Übergriffe auf Nutztiere EU-Kommission will Schutzstatus von Wölfen senken
Wölfe breiten sich in Europa aus, in 23 EU-Staaten leben die Tiere inzwischen. Vor allem Landwirte stört das, denn immer wieder kommt es zu Angriffen auf Nutztiere. Die EU-Kommission will Wölfe künftig weniger schützen.
Die Europäische Kommission will die strengen Schutzregeln für Wölfe lockern. Man schlage vor, den Status des Wolfs von "streng geschützt" auf "geschützt" abzusenken, teilte die Brüsseler Behörde mit. Dies würde es erlauben, die Jagd auf Wölfe zu genehmigen, wenn dadurch nicht der Erhalt von Populationen gefährdet wird.
EU-Kommissionspräsidentin Ursula von der Leyen erklärte zu dem Vorstoß, die Rückkehr des Wolfs sei eine gute Nachricht für die Artenvielfalt in Europa. Die Dichte der Wolfsrudel in einigen europäischen Regionen sei inzwischen jedoch zu einer echten Gefahr geworden, insbesondere für die Nutztierhaltung.
Mehr Wölfe, mehr gerissene Nutztiere
Von der Leyen berief sich dabei auf eine gleichzeitig veröffentlichte Analyse, die zeigt, dass die Wolfspopulationen in den letzten zwei Jahrzehnten erheblich zugenommen haben und immer größere Gebiete besiedeln. Demnach gibt es mittlerweile mehr als 20.000 Wölfe mit meist wachsenden Populationen und expandierenden Streifgebieten sowie Rudel mit Welpen in 23 Mitgliedstaaten.

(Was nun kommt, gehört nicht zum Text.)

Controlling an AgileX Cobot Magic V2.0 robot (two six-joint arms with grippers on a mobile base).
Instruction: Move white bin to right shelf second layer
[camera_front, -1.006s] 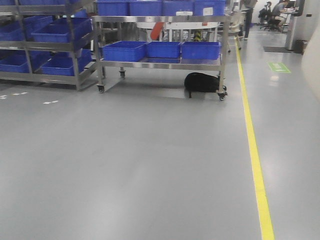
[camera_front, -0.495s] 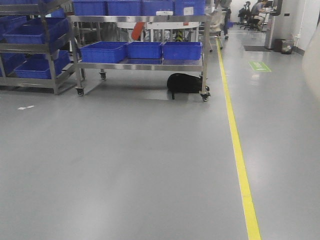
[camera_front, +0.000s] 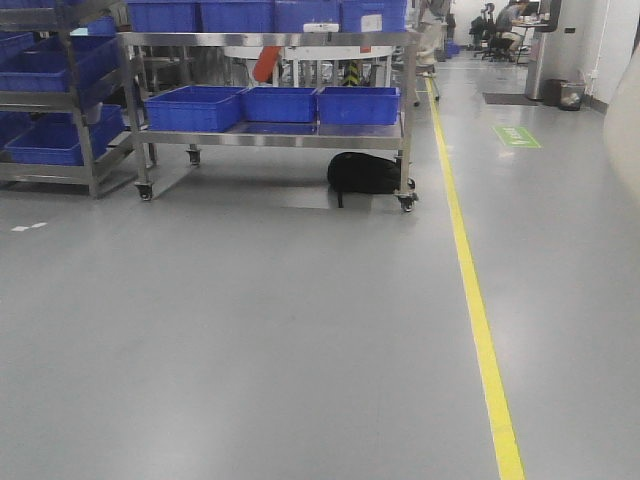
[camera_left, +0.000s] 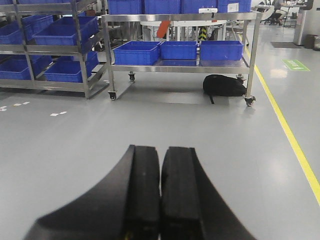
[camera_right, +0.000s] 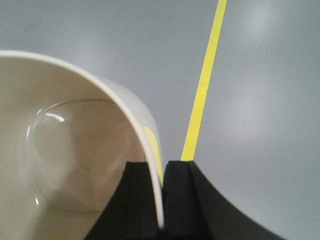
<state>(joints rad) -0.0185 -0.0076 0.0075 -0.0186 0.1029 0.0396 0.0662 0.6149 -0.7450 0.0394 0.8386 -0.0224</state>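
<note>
The white bin (camera_right: 65, 150) fills the left of the right wrist view, glossy cream inside, hanging above the grey floor. My right gripper (camera_right: 161, 167) is shut on its thin rim, one finger inside the wall and one outside. My left gripper (camera_left: 161, 152) is shut and empty, held over bare floor and pointing toward the racks. The right shelf's roller level does not show in any view. Neither gripper nor the bin shows in the front view.
A steel wheeled rack (camera_front: 270, 135) (camera_left: 180, 62) with blue crates (camera_front: 195, 105) stands ahead. A second rack (camera_front: 60, 110) with blue crates stands at left. A black bag (camera_front: 365, 172) lies under the rack. A yellow floor line (camera_front: 470, 290) (camera_right: 202, 90) runs forward at right.
The view has swung left to right and closer: the racks and the yellow line have shifted leftward in the front view, and the far left rack has slid partly out of frame.
</note>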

Mit dem Vorschlag für ein Herabsetzen des Schutzstatus für Wölfe kommt die EU-Kommission insbesondere den Forderungen von Nutztierhaltern und Landwirten nach. Diese verweisen auf zunehmende Probleme. Allein in Deutschland ist die Zahl der Wolfsübergriffe auf Nutztiere nach einem Bericht im vergangenen Jahr auf mehr als 1.000 Fälle gestiegen. Dabei wurden mehr als 4.000 Nutztiere getötet oder verletzt.
Ob die Bundesregierung den Vorstoß unterstützt, ist bislang nicht bekannt. Umweltministerin Steffi Lemke hatte sich Anfang des Jahres noch klar gegen die Absenkung des Schutzstatus für Wölfe ausgesprochen und unter anderem darauf verwiesen, dass der Abschuss von einzelnen auffälligen Wölfen auch heute schon unter bestimmten Voraussetzungen möglich ist.
Schnellerer Abschuss problematischer Wölfe
Die Umweltminister von Bund und Ländern hatten sich vor rund drei Wochen darauf verständigt, dass problematische Wölfe, die Schutzzäune überwunden und Nutztiere gerissen haben, in Deutschland künftig deutlich schneller als bisher getötet werden können.
Demnach soll 21 Tage nach einem Nutztierriss auf einen Wolf geschossen werden dürfen, der sich im Umkreis von einem Kilometer um die Rissstelle aufhält. Voraussetzung dafür ist weiterhin eine Abschussgenehmigung, außerdem geht es um "zuvor festgelegte Regionen mit erhöhtem Rissvorkommen". Anders als zuvor soll keine DNA-Analyse mehr nötig sein.
Kritik von BUND, Nabu und WWF
Umwelt- und Naturschutzorganisationen wie BUND, NABU und WWF kritisierten den Vorstoß der EU-Kommission und forderten, den Herdenschutz zu verbessern. "Alle wissenschaftlichen Studien belegen, dass die Zahl der Nutztierrisse von der Qualität des Herdenschutzes abhängt und nicht von der Zahl der Wölfe", sagte etwa der BUND-Vorsitzende Olaf Band.
Im EU-Recht sind Wölfe bislang durch die FFH-Naturschutzrichtlinie besonders geschützt. Diese Richtlinie beruht auf den Vereinbarungen der Berner Konvention für den Erhalt wildlebender Pflanzen und Tiere in Europa und kann deshalb nicht auf alleinige Initiative der EU geändert werden. Dem Vorschlag der Kommission müssen alle 51 Unterzeichner der Konvention zustimmen, darunter unter anderem die Türkei und Belarus.